• _Action item_
Output all of the material exactly; leave out no line.

========================================================================

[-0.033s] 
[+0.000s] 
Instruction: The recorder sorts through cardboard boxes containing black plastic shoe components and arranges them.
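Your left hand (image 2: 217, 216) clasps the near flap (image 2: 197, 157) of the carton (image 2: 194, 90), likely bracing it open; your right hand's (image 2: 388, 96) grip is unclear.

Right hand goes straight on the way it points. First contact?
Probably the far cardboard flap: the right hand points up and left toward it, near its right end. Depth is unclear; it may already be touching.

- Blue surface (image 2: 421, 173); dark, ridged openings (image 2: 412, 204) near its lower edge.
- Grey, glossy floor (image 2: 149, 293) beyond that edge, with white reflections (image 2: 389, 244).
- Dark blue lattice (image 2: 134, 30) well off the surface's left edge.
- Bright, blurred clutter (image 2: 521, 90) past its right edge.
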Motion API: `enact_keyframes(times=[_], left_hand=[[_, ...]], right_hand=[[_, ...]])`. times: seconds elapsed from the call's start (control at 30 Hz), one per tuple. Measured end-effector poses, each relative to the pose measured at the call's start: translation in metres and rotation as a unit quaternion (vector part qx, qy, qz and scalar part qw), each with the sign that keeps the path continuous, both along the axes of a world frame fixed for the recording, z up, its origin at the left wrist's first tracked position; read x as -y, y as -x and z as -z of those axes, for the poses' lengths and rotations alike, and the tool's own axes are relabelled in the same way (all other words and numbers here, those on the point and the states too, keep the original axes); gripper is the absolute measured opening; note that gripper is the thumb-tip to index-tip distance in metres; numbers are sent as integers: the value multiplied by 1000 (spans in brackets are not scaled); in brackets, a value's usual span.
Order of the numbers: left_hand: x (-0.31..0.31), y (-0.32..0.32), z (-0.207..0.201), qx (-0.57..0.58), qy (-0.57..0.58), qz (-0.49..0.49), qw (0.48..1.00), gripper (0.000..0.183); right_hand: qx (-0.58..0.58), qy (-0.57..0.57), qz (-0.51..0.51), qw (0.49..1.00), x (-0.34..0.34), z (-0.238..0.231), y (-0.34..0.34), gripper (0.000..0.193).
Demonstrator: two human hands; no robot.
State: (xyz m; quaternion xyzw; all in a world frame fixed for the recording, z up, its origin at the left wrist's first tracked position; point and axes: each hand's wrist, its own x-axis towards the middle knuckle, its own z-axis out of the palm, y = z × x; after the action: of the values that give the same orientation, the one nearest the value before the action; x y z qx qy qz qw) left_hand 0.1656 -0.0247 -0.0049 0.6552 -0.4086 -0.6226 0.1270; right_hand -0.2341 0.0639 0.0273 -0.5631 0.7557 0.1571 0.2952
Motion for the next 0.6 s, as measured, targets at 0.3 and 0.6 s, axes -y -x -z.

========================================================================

• _Result below_
[-0.033s] 
[+0.000s] 
Instruction: The recorder sorts through cardboard boxes containing black plastic shoe components and arranges them.
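Your left hand (image 2: 217, 216) clasps the near flap (image 2: 197, 157) of the carton (image 2: 194, 90), likely bracing it open; your right hand's (image 2: 388, 96) grip is unclear.

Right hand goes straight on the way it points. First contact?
Probably the far cardboard flap: the right hand points up and left toward it, near its right end. Depth is unclear; it may already be touching.

- Blue surface (image 2: 421, 173); dark, ridged openings (image 2: 412, 204) near its lower edge.
- Grey, glossy floor (image 2: 149, 293) beyond that edge, with white reflections (image 2: 389, 244).
- Dark blue lattice (image 2: 134, 30) well off the surface's left edge.
- Bright, blurred clutter (image 2: 521, 90) past its right edge.
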Motion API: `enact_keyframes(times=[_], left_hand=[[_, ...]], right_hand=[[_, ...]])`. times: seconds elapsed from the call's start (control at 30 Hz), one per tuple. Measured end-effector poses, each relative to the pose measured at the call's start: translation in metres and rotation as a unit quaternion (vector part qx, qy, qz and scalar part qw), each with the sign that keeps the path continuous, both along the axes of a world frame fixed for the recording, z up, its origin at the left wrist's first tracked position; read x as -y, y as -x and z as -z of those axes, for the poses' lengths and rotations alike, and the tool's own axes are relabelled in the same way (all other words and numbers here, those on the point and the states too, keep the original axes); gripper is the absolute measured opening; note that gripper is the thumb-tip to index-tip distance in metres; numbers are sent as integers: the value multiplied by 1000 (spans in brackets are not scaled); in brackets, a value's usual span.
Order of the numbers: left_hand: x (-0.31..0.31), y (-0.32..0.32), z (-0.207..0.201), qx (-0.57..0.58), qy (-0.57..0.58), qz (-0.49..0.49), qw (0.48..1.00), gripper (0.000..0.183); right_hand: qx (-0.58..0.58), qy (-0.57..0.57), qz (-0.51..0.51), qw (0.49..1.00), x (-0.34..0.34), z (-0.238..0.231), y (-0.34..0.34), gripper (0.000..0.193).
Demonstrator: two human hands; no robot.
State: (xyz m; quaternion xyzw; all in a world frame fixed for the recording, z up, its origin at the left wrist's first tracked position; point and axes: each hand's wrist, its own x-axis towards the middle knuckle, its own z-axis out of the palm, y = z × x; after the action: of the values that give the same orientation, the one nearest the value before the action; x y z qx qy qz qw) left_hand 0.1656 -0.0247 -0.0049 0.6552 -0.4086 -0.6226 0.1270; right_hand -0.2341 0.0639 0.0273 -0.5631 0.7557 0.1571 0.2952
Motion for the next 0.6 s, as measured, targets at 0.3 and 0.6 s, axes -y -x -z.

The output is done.